October 17, 2010 | 8 Minute Read

Ted Newards’ talk about functional programming in Java and his workshop on Scala (hence the article title) were the most memorable events during the third JDD conference that I attended last week. Sadly most memorable, and almost the only ones. But first things first.

After spending endless hours with great Enterprise JavaBeans 3.0 book by Bill Burke I’ve expected something fabulous, but Bills’ lecture about JAX-RS was just average, with no coding, only plain API introduction. Scott Davis' presenting REST and ROA last year was way much better. Thankfully Angelika Langer talk about Java concurrency pitfalls was much more interesting, although one might argue that she just gave a summary of marvelous Java Concurrency in Practice book, that I have recommended long time ago. One new thing I’ve learnt is that updating volatile variable guarantees all other non-volatile variable updated earlier by the same thread to be visible by other threads, as if they were volatile as well (are you following?) After Angelika there was a talk about Java performance testing, but I had a copy of The Art of Application Performance Testing book in my knapsack, so the presentation didn’t caught a lot of my attention.

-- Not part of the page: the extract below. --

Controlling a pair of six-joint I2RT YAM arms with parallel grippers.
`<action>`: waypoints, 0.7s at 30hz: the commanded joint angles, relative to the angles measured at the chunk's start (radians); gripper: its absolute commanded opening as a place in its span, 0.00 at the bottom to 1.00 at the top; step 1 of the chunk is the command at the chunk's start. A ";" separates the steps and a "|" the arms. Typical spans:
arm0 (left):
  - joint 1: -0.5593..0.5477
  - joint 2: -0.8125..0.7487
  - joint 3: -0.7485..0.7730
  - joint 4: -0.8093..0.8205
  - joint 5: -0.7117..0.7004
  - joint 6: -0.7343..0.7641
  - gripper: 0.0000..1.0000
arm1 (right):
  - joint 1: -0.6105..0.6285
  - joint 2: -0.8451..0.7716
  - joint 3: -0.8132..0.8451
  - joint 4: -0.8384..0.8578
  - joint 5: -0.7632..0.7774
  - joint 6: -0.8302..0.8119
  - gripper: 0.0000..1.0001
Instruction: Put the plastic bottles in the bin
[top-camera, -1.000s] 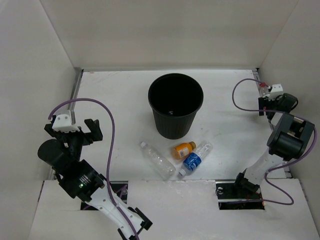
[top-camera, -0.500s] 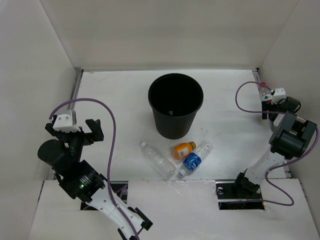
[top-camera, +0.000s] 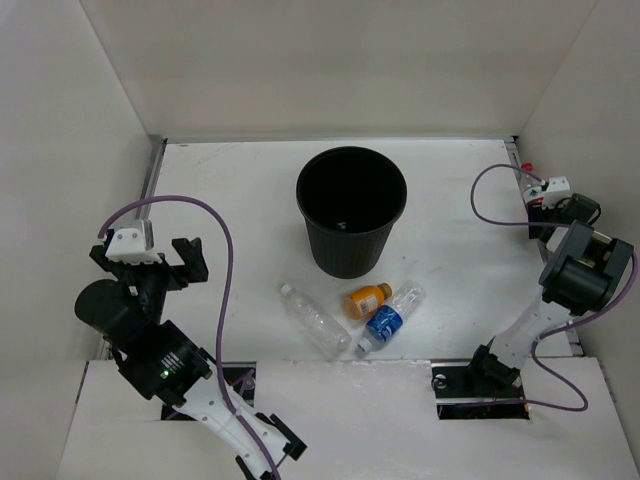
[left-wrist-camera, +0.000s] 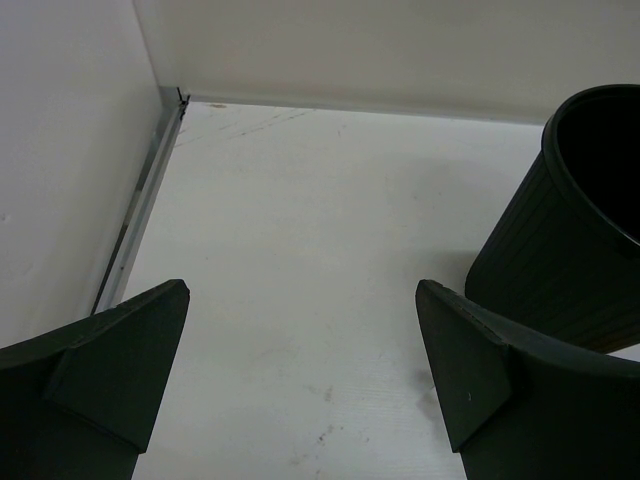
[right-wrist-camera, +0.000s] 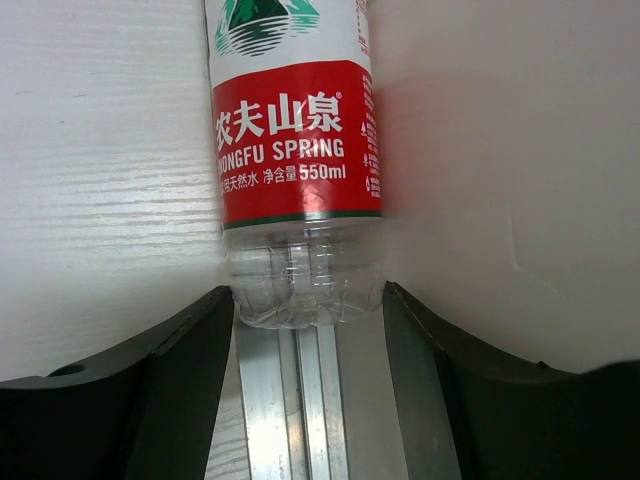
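Observation:
The black bin (top-camera: 350, 210) stands upright at mid-table; its side shows in the left wrist view (left-wrist-camera: 570, 240). In front of it lie a plain clear bottle with white cap (top-camera: 313, 318), a short orange bottle (top-camera: 366, 299) and a blue-label bottle (top-camera: 388, 320). The red-label bottle (right-wrist-camera: 295, 150) lies by the right wall, barely visible from above (top-camera: 526, 167). My right gripper (right-wrist-camera: 307, 295) (top-camera: 537, 192) is open, its fingertips either side of that bottle's base. My left gripper (left-wrist-camera: 300, 300) (top-camera: 143, 262) is open and empty, at the left above bare table.
A metal rail (right-wrist-camera: 300, 400) runs along the right wall under the red-label bottle. Another rail (left-wrist-camera: 140, 200) runs along the left wall. White walls close in the table on the left, back and right.
My right arm has swung a little right, toward the right wall, bringing its gripper up to the red-label bottle. The left arm and the three front bottles have not moved.

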 joint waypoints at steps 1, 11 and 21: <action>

After delicious lunch Ted Neward gave a talk on functional programming concepts in Java. Charismatic, entertaining, surprising – I knew he will make a great show. In the middle of third or fourth slide he asked innocently who prefers slides to live coding and after finding no such person on the audience, he instantly closed the presentation and opened notepad, writing some Java code from scratch. It looked so natural that I almost believed that he actually had any slides further – but of course this was all set up. Ted mentioned Functional Java library as a way to enable functional style of programming in plain old Java. Another libraries I can point out if you have to stick with this language are: Fun4J, Google's Guava and LambdaJ. Also take a look at Lombok to write more concise POJOs.

I’ve seen Piotr Walczyszyn several times evangelizing Flex and AIR so it came a bit of a surprise that I really enjoyed his talk, even though I don’t like front-end programming. But a real surprise was the Linda Rising presentation dealing with the problem of introducing change and convincing our coworkers to it. From time to time we need to look at our job from 10,000 ft perspective, see how ridiculously we sometimes behave and how irrational our choices are. See Pragmatic Thinking and Learning... for a more in-depth analysis on this. Also I recently read marvelous Dreaming in Code by Scott Rosenberg. Linda’s talk complemented these books excellently.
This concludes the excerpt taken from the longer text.